Hello, nice article. I have one question about the GoldenGate Adapters. Does the GG product see the adapters in the same way that it would see the replicat process. In other words, can you show the status of an adapter that is being sent data or is the adapter kind of like a separate process that has to monitored outside of GG. For example, lets say that GG is replicating data fine to the adapter, but for some reason nothing is being written to the target. From GG do you get back an error.
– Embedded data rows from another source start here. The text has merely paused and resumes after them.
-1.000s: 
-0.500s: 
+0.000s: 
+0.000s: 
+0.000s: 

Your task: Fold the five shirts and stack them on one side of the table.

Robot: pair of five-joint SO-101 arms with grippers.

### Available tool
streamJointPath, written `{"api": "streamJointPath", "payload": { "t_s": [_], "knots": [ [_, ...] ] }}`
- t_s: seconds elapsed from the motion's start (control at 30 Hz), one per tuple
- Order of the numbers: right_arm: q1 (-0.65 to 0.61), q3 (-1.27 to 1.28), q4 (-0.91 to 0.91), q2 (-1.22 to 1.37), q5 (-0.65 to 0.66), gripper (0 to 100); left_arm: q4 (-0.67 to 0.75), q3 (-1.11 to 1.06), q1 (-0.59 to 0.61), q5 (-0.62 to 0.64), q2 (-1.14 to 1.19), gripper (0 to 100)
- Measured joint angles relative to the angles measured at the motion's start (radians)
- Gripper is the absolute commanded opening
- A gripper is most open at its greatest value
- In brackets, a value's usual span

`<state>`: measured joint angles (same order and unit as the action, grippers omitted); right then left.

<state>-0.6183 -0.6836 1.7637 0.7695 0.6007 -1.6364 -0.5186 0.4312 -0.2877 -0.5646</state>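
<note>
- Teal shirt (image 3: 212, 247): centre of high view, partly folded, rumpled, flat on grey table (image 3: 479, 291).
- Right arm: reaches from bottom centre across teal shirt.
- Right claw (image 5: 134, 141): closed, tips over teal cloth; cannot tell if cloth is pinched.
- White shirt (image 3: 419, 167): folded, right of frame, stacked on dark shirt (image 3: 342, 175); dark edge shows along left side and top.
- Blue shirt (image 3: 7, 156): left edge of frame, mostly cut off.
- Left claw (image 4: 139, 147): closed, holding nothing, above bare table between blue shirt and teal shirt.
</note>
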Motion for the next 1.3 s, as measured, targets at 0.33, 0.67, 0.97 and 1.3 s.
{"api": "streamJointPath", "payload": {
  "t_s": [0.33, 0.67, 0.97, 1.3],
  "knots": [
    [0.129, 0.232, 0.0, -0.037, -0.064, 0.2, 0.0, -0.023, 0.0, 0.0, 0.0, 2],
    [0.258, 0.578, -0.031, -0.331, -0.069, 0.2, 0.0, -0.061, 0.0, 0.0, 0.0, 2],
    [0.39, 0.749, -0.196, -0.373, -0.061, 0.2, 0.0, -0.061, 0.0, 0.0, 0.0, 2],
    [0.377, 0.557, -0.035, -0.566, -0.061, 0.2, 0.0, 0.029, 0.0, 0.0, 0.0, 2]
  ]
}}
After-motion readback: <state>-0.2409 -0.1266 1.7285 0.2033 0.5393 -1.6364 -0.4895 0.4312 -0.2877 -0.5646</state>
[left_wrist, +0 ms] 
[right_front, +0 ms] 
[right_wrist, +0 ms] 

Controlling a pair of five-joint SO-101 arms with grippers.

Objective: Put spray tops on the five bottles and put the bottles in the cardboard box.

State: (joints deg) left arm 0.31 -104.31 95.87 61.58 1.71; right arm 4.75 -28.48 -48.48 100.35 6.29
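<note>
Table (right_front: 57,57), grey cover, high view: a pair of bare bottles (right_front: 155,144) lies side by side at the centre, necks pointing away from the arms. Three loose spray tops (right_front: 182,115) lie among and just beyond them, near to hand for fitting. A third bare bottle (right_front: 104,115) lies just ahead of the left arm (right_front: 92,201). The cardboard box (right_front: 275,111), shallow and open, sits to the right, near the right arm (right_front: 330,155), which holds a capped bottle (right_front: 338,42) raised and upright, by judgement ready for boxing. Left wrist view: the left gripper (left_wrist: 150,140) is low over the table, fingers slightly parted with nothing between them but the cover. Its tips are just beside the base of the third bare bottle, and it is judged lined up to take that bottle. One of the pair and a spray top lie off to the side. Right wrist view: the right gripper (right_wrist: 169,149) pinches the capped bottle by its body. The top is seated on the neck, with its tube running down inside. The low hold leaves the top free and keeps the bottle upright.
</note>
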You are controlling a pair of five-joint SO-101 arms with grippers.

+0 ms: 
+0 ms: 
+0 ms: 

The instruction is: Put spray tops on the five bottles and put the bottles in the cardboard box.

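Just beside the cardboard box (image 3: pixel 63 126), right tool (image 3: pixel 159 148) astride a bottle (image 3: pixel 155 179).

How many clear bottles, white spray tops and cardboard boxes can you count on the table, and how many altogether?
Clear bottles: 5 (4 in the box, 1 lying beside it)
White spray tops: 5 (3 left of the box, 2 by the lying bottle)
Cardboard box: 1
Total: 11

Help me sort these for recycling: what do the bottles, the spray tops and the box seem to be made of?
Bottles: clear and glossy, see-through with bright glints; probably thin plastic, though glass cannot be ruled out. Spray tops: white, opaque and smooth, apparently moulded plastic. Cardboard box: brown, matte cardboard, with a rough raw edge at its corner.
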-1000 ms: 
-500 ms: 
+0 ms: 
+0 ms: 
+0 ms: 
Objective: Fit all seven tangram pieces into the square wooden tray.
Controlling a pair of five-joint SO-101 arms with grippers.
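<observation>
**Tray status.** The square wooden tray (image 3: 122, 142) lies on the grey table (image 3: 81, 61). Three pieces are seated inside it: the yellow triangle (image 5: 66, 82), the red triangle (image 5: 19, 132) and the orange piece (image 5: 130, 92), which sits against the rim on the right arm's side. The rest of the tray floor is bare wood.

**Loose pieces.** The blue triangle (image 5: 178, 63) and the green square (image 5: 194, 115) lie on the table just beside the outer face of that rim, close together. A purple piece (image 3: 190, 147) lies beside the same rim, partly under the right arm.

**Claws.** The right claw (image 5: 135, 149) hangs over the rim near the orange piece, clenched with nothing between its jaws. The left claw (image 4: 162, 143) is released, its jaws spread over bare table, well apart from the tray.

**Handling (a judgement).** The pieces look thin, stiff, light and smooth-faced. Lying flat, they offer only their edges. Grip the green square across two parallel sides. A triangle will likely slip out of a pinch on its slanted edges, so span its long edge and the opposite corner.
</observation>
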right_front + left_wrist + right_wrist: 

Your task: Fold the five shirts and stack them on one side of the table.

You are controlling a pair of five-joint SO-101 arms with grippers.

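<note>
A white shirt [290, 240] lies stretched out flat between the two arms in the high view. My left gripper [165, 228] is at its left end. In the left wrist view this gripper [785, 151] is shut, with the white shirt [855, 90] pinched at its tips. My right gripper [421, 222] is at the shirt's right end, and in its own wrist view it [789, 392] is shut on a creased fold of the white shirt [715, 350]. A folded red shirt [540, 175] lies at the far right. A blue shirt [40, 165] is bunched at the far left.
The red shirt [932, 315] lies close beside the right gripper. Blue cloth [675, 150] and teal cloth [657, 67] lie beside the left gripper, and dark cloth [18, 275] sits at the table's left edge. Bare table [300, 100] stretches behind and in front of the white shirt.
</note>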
What happens if the adapter fails, does GG show the status of the adapters that are running or do you just have to know that something is wrong and go check the logs from the adapter to find out what the problem is.
You have a OGG replicat on adapter side and can see the status and details directly from GoldenGate:
GGSCI (bigdatalite.localdomain) 5> info rhbase
REPLICAT RHBASE Last Started 2016-03-29 12:56 Status RUNNING
Checkpoint Lag 00:00:00 (updated 00:00:08 ago)
Process ID 27277
Log Read Checkpoint File dirdat/or000045
2016-03-24 13:09:02.000274 RBA 1018490
The same will be about errors and logging for the adapter side. You work with it as with any other replicat.
Hope it helps,
Hello Gleb –
I’m Reddy, it was a pleasure reading thru your article… very informative! I have a situation where I have to replicate using goldengate from oracle DB into hdfs so my question is are all ddl supported if I were to have ddl replication into hdfs?
By ddl, I’m referring to the following situations
altering existing tables to add new columns
altering existing tales to modify datatype of existing columns
Flexibility to add tables that are created as new ( we are going to perform schema lavel replication )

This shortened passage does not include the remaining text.